*** Opening of Dataset extract ***

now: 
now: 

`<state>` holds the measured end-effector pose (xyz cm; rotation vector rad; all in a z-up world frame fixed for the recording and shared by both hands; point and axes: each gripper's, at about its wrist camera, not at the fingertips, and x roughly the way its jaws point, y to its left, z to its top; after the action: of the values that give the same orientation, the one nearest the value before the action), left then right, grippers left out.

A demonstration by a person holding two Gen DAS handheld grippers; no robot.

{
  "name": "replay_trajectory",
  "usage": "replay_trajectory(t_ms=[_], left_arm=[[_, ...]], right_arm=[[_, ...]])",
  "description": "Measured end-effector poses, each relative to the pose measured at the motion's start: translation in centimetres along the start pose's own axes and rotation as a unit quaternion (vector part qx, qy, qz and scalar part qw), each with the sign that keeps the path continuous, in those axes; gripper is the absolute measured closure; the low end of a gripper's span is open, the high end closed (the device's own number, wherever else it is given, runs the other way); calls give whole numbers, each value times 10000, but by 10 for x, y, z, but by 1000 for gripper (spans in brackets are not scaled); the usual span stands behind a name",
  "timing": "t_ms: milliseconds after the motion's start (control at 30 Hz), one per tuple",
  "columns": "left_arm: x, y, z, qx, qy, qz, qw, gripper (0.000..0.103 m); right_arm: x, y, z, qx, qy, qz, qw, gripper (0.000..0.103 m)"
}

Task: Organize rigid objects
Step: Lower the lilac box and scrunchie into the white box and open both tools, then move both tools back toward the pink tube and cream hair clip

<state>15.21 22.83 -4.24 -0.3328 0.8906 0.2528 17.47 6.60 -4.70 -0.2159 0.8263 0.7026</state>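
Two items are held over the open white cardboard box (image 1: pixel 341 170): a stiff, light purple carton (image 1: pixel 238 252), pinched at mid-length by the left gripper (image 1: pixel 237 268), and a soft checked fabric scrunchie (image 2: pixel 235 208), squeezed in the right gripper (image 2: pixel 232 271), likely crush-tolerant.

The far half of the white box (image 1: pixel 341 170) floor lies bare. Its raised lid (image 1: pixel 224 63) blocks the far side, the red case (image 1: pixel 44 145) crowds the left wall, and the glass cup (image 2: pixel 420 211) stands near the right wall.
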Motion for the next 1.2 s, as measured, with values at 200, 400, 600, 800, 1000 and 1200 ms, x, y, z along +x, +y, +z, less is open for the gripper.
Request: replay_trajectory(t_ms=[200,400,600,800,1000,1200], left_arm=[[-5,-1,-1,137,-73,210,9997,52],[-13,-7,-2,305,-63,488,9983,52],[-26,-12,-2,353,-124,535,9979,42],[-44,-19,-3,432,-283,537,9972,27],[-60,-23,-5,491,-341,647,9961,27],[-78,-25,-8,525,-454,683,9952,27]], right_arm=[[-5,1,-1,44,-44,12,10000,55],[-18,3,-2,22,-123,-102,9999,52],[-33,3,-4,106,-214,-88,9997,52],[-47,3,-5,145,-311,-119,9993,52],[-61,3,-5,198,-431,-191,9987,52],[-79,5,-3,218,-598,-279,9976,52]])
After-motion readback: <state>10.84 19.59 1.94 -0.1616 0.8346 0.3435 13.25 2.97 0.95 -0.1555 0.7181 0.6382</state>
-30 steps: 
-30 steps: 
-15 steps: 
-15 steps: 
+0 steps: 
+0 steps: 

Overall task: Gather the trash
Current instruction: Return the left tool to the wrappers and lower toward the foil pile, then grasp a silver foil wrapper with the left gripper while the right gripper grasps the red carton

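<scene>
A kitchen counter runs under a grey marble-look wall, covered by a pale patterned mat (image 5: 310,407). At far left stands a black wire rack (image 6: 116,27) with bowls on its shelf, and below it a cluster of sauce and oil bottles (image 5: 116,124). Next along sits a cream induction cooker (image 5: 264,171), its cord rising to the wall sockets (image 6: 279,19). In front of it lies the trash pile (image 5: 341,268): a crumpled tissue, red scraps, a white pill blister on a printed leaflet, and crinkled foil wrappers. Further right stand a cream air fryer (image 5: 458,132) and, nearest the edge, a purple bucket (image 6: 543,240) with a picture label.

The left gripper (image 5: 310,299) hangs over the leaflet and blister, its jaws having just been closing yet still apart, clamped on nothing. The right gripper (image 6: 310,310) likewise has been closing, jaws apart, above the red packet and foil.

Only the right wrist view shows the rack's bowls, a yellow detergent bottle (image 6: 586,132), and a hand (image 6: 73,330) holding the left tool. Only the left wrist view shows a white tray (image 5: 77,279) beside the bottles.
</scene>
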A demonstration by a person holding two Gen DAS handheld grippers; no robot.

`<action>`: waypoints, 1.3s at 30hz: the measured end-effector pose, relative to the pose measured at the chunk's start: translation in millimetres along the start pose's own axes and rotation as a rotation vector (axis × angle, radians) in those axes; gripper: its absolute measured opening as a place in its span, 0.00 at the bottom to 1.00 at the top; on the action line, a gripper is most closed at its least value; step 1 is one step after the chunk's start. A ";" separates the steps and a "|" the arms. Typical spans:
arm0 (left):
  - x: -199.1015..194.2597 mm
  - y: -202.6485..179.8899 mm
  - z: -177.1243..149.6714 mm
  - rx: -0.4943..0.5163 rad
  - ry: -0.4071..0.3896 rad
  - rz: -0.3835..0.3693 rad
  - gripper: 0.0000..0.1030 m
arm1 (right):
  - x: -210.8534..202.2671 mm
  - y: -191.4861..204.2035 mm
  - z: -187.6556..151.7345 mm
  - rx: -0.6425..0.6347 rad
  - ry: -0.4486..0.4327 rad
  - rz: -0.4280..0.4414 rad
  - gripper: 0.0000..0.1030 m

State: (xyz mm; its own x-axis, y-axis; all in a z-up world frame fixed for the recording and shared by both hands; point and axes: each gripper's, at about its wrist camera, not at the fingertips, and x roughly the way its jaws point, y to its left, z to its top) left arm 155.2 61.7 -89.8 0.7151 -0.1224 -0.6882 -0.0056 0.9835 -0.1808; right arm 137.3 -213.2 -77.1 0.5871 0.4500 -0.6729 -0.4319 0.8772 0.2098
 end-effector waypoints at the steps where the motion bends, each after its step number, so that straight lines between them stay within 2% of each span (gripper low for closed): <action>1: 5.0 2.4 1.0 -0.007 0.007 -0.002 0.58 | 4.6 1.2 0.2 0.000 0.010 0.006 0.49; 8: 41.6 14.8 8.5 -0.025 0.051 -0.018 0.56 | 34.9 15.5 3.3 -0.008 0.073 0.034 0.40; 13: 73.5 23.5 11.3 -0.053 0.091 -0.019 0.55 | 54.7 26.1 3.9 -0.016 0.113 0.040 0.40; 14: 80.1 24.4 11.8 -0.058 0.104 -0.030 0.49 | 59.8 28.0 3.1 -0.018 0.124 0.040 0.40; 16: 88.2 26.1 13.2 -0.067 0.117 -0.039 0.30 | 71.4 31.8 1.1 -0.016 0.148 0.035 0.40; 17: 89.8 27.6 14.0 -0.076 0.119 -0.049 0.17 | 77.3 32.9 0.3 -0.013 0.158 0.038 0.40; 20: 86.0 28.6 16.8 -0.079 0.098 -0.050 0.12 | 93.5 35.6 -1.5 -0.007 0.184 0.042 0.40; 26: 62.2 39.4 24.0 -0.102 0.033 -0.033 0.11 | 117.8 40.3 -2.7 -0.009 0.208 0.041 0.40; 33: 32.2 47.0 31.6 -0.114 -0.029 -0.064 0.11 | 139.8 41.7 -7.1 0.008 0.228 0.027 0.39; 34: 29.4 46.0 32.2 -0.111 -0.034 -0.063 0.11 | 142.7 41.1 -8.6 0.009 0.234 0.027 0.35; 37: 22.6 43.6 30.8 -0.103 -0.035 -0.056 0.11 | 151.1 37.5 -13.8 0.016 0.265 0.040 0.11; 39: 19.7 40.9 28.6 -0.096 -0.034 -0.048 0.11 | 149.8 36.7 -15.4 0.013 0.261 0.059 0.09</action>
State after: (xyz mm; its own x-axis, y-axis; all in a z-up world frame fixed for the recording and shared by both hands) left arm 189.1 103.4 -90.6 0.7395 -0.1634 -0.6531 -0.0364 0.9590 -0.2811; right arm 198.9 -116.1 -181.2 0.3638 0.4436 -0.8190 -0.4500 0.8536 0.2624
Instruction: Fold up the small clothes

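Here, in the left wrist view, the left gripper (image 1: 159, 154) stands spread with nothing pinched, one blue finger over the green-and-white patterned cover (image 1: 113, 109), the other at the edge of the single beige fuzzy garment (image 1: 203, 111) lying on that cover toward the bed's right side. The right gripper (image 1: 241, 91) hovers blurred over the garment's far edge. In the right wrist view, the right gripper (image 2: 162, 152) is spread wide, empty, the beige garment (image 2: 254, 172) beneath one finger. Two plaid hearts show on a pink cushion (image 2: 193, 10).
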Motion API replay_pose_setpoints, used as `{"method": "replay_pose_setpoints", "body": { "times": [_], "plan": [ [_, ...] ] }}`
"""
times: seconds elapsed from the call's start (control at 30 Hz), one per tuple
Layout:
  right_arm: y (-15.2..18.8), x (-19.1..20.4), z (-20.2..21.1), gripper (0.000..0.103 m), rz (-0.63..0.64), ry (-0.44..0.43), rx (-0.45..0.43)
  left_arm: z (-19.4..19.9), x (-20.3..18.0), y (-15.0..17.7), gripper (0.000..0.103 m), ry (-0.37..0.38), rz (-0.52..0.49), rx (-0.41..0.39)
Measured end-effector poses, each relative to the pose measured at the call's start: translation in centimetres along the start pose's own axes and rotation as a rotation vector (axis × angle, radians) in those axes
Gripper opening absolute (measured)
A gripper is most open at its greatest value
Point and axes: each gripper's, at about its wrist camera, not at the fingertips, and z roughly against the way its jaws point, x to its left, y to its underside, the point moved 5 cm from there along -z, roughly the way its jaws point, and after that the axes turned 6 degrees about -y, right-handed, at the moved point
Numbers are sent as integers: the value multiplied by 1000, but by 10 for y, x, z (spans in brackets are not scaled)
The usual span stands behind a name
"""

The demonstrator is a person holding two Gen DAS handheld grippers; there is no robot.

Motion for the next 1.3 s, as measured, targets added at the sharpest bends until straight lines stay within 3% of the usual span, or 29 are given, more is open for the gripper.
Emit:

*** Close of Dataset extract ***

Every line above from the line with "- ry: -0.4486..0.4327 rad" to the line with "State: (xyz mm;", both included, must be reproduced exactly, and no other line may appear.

  - ry: -0.4486..0.4327 rad
  - rz: -0.4280..0.4414 rad
  - gripper: 0.0000..0.1030 m

State: (xyz mm; its own x-axis, y-axis; all in a z-up world frame fixed for the recording and shared by both hands; point and axes: each gripper's, at about its wrist camera, not at the fingertips, and x roughly the way its jaws point, y to its left, z to its top) left arm 155.2 61.7 -89.8 0.7151 -0.1224 -0.6882 -0.0056 0.9835 -0.1808; right arm 137.3 -213.2 -77.1 0.5871 0.4500 -0.6729 -0.4319 0.8772 0.2098

The output is now complete.